= Work instructions =
Transcribe the listing that follows in full, omitting pictures.
*** Begin section ***
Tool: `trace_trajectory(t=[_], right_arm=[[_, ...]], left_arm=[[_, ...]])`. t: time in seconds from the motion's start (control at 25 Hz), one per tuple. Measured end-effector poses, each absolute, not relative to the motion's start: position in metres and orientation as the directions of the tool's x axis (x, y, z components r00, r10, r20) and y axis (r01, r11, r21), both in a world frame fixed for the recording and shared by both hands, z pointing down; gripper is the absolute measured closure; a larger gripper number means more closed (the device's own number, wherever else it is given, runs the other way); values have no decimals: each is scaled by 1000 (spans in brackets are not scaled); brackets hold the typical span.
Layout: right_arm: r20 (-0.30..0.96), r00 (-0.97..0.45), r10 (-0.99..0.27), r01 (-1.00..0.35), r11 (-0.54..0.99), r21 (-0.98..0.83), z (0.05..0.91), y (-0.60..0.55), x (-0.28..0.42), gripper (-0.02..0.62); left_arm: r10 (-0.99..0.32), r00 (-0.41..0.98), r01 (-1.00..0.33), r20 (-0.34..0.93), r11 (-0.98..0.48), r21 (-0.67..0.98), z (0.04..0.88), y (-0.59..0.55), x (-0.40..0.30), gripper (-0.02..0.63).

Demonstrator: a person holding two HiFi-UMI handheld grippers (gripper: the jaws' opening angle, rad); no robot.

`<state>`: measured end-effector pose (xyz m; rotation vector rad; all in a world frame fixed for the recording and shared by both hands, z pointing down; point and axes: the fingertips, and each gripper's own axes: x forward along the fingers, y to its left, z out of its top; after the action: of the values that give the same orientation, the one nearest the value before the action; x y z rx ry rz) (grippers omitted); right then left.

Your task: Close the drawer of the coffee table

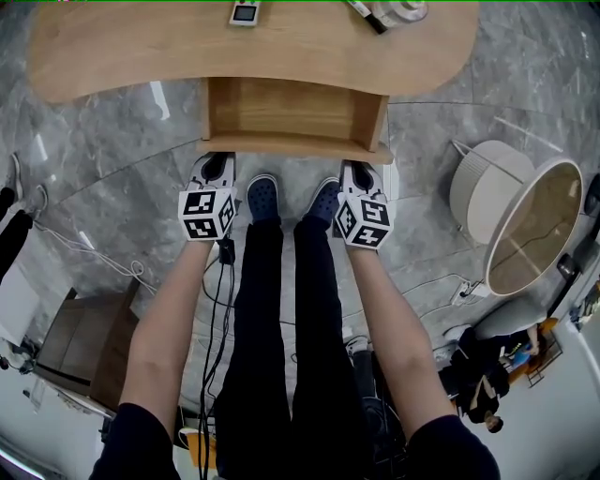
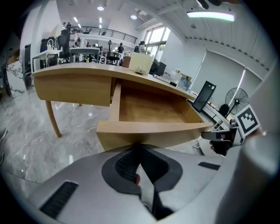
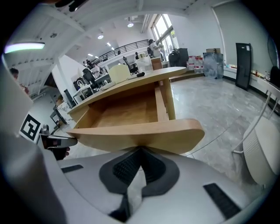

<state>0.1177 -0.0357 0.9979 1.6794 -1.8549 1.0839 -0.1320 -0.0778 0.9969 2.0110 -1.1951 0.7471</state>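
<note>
The light wooden coffee table (image 1: 141,47) stands ahead of me with its drawer (image 1: 291,117) pulled out and empty. My left gripper (image 1: 217,162) is shut, its tips against the left part of the drawer front (image 2: 151,130). My right gripper (image 1: 361,172) is also shut, and its tips meet the right part of the drawer front (image 3: 135,133). In the left gripper view the jaws (image 2: 139,148) close to a point right at the panel. The right gripper view shows the same, with the jaws (image 3: 141,152) under the panel's curved edge. Neither holds anything.
My feet in dark shoes (image 1: 263,198) stand between the grippers on the grey marble floor. A round white side table (image 1: 523,221) lies tipped at the right. Cables (image 1: 112,265) trail at the left near a wooden box (image 1: 80,333). A small device (image 1: 246,12) lies on the tabletop.
</note>
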Motion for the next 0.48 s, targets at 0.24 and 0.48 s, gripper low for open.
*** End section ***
= Response below =
Tool: `trace_trajectory(t=[_], right_arm=[[_, ...]], left_arm=[[_, ...]])`. t: time in seconds from the motion's start (control at 25 Hz), one per tuple. Measured end-effector poses, each absolute, not relative to the motion's start: position in metres and orientation as the directions of the tool's x axis (x, y, z components r00, r10, r20) and y axis (r01, r11, r21), both in a world frame fixed for the recording and shared by both hands, z pointing down; gripper is the absolute measured closure; a larger gripper number means more closed (the device's own number, wherever else it is given, runs the other way); values have no decimals: each is scaled by 1000 (spans in brackets are not scaled); brackets hold the typical span.
Layout: right_arm: r20 (-0.30..0.96), r00 (-0.97..0.45), r10 (-0.99..0.27), r01 (-1.00..0.35), r11 (-0.54..0.99), r21 (-0.98..0.83), z (0.05..0.91), y (-0.60..0.55), x (-0.28..0.42), gripper (-0.02..0.62); left_arm: r10 (-0.99..0.32), r00 (-0.41..0.98), r01 (-1.00..0.33), r20 (-0.34..0.93), r11 (-0.98..0.48), r21 (-0.67..0.98), z (0.04..0.88), y (-0.59..0.55), x (-0.40..0.30), gripper (-0.02..0.63).

Demonstrator: a person holding two HiFi-UMI handheld grippers (gripper: the jaws' opening angle, rad); no robot.

`<state>`: measured end-effector pose (xyz m; rotation vector rad; all in a world frame fixed for the recording and shared by both hands, z pointing down; point and axes: the fingertips, and each gripper's own axes: x forward along the fingers, y to its left, z out of its top; after the action: of the values that give the same orientation, the one nearest the value before the action; x y z rx ry rz) (grippers omitted); right then left.

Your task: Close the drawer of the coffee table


<state>0.1177 -0.0357 0.9979 1.6794 -1.8549 1.0839 -0.1320 -0.0778 0.9969 2.0110 -1.1951 0.7471</state>
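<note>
The light wooden coffee table (image 1: 141,47) stands ahead of me with its drawer (image 1: 291,117) pulled out and empty. My left gripper (image 1: 217,162) is shut, its tips against the left part of the drawer front (image 2: 151,130). My right gripper (image 1: 361,172) is also shut, and its tips meet the right part of the drawer front (image 3: 135,133). In the left gripper view the jaws (image 2: 139,148) close to a point right at the panel. The right gripper view shows the same, with the jaws (image 3: 141,152) under the panel's curved edge. Neither holds anything.
My feet in dark shoes (image 1: 263,198) stand between the grippers on the grey marble floor. A round white side table (image 1: 523,221) lies tipped at the right. Cables (image 1: 112,265) trail at the left near a wooden box (image 1: 80,333). A small device (image 1: 246,12) lies on the tabletop.
</note>
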Motion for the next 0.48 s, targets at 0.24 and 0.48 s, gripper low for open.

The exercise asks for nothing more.